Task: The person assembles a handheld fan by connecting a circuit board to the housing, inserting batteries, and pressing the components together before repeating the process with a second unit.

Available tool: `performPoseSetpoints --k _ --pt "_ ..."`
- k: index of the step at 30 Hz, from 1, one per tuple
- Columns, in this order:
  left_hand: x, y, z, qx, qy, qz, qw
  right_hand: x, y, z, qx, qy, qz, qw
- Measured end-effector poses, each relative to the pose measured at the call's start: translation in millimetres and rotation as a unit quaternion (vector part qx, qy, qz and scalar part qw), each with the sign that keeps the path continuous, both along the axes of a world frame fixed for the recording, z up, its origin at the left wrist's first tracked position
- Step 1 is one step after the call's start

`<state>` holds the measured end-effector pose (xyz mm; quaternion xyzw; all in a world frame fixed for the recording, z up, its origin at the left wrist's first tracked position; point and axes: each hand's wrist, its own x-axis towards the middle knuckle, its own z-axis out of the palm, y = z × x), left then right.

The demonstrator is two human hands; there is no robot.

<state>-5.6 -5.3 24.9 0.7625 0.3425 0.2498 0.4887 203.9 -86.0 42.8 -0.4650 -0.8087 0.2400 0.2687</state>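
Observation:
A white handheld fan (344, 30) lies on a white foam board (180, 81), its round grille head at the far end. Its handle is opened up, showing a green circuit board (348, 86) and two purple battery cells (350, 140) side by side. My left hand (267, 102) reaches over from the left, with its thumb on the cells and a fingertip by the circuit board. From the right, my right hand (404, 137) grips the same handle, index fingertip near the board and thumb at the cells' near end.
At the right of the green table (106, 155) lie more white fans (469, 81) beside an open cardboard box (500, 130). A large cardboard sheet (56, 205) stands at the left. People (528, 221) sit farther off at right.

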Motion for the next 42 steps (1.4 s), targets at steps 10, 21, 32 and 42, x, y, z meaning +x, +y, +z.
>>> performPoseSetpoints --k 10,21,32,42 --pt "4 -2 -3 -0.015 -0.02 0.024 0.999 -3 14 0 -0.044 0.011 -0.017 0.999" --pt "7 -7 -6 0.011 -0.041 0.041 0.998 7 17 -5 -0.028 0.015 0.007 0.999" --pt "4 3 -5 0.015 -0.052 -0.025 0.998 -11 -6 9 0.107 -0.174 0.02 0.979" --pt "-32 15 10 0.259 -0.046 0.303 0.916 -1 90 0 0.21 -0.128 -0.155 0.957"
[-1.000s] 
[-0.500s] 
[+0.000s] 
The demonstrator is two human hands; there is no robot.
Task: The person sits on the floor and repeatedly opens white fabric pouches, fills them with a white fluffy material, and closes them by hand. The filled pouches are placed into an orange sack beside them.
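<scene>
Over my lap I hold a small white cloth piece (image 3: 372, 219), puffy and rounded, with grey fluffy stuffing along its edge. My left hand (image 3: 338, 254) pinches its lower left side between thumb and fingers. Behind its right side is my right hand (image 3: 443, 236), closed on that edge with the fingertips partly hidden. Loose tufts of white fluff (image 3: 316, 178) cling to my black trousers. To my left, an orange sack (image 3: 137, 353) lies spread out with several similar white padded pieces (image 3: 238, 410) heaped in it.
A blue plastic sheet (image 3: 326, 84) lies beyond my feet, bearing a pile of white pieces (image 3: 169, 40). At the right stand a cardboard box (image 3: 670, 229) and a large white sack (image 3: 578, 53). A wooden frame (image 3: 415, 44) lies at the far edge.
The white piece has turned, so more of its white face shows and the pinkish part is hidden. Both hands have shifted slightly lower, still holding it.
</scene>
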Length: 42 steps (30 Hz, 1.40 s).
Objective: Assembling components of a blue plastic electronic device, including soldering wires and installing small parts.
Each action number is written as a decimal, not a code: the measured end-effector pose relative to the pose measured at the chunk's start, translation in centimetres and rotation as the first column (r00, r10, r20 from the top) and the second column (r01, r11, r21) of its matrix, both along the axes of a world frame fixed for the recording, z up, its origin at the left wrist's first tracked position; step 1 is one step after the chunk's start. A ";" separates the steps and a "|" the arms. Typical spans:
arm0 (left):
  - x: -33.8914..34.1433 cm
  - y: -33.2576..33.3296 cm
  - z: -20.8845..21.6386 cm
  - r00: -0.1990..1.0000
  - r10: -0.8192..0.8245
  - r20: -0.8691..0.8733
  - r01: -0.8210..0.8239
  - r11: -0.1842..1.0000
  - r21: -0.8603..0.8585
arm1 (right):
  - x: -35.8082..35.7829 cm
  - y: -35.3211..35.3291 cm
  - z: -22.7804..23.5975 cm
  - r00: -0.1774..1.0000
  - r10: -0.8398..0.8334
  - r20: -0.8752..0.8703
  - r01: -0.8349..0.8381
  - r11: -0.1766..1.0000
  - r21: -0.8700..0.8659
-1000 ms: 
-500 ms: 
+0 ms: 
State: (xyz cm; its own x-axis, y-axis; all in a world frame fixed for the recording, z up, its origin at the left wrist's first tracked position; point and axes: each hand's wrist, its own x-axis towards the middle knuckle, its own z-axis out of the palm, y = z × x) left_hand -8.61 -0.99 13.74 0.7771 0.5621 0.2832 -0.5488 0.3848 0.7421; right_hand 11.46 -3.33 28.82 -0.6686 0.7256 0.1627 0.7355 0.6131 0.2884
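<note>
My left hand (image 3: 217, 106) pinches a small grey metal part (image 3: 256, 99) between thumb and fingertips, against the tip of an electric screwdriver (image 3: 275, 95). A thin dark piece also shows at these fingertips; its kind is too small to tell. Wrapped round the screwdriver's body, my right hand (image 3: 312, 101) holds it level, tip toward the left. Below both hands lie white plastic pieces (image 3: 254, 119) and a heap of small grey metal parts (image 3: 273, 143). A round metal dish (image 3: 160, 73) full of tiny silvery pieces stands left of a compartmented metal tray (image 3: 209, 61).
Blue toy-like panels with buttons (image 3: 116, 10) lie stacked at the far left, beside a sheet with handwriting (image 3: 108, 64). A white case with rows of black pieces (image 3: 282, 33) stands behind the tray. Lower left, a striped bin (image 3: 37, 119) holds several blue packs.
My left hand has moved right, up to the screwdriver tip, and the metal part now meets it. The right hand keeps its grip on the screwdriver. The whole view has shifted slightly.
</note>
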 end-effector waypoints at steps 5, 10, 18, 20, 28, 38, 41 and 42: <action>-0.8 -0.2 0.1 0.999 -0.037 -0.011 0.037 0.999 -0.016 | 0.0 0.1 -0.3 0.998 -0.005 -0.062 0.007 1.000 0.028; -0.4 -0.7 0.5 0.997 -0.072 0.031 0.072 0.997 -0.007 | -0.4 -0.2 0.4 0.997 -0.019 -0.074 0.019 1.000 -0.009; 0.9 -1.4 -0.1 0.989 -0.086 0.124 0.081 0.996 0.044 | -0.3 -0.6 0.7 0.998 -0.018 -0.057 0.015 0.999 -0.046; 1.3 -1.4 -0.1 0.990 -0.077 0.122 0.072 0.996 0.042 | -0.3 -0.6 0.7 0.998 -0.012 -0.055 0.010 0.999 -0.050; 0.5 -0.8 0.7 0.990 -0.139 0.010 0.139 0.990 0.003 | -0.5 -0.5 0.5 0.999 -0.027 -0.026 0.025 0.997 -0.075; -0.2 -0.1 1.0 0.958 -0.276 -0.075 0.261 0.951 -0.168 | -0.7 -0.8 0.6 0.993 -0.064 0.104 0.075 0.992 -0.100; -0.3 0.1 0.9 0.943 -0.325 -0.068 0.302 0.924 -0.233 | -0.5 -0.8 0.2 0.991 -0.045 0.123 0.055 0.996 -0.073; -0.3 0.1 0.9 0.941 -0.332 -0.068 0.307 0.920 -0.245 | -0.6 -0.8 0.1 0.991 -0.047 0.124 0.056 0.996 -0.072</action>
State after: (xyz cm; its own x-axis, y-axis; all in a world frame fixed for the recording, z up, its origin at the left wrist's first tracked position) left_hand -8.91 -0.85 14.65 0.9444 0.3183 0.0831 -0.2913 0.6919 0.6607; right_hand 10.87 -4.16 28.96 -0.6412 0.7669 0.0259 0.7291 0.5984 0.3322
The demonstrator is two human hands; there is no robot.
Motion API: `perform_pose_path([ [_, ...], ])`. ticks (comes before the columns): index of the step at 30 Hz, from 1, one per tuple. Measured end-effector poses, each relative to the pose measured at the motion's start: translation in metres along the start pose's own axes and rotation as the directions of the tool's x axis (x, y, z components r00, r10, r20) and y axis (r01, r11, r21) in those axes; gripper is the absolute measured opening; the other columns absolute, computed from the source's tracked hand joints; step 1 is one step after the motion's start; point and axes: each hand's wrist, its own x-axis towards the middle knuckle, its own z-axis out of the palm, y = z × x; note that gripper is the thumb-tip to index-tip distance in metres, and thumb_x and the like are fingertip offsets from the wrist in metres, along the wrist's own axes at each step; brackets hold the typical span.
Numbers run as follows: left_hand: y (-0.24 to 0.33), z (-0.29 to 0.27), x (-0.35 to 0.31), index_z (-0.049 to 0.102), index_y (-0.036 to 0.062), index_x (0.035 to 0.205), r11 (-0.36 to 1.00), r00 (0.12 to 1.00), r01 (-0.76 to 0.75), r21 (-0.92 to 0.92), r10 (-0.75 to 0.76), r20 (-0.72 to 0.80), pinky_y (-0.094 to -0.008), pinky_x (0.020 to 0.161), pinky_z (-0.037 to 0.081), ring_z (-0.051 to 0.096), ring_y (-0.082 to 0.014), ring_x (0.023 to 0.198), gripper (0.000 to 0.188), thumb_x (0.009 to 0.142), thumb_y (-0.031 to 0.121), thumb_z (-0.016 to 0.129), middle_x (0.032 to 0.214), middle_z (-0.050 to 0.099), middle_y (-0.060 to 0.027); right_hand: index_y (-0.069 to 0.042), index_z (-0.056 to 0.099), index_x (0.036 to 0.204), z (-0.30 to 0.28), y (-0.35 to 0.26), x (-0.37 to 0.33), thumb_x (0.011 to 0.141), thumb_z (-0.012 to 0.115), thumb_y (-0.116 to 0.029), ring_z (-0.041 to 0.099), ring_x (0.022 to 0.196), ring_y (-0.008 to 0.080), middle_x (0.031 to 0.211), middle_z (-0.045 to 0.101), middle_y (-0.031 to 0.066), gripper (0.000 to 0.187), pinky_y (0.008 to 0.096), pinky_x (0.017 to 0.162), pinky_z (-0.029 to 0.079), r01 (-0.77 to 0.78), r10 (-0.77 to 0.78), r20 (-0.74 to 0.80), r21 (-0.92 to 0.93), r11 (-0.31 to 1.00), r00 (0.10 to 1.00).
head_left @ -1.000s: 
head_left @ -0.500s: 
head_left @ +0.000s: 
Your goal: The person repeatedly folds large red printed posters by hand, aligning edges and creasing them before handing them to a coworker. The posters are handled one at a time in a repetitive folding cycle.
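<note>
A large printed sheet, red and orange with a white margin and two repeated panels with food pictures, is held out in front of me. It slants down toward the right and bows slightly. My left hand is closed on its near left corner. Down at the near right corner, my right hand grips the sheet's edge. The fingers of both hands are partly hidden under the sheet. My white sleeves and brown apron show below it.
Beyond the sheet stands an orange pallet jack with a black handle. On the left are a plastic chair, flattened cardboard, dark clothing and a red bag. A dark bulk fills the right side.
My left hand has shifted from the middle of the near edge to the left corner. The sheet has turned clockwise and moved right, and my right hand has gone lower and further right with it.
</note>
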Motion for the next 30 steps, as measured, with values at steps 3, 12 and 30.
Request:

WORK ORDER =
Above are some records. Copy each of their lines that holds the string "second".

FINISHED TASK =
Task: The person assembles a handheld fan by connecting a circuit board to the housing, inserting batteries, and pressing the components together before repeating the process with a second unit.
Each action number is written as a decimal, not a code: the measured end-effector pose relative to the pose measured at the chunk's start, translation in centimetres and rotation as the first column (r00, r10, r20 from the top) and the second column (r01, r11, r21) of its matrix, both along the axes of a world frame fixed for the recording, z up, its origin at the left wrist's first tracked position; step 1 is one step after the chunk's start. A ";" separates the steps and a "|" the arms. Typical spans:

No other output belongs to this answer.